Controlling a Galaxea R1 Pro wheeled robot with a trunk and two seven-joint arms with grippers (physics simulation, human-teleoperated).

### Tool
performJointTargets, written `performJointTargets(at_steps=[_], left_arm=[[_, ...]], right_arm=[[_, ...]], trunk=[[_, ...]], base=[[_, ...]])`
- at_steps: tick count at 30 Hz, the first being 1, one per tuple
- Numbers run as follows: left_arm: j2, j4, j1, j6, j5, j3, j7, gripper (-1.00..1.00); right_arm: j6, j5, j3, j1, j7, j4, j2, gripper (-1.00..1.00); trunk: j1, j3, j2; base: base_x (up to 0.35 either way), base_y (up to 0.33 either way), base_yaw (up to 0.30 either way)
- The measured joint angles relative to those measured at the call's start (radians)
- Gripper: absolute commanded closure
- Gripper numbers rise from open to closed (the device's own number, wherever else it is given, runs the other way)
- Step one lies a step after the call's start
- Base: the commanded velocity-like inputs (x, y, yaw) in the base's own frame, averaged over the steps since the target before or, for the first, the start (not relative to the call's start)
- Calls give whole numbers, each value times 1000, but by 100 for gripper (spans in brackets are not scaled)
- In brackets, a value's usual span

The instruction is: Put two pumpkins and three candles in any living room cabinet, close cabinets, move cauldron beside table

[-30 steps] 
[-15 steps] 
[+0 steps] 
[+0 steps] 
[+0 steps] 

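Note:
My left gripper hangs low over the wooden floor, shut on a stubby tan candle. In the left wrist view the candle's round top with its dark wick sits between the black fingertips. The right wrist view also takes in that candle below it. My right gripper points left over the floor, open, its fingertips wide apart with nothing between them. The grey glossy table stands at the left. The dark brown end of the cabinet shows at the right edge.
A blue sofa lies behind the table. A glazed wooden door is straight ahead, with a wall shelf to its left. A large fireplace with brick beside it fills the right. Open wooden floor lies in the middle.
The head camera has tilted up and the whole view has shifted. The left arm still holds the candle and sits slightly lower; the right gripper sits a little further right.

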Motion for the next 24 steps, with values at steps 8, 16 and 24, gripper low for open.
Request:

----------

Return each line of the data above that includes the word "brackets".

RESULT OF THE TASK:
- Calls give whole numbers, each value times 1000, but by 100 for gripper (spans in brackets are not scaled)
- In brackets, a value's usual span

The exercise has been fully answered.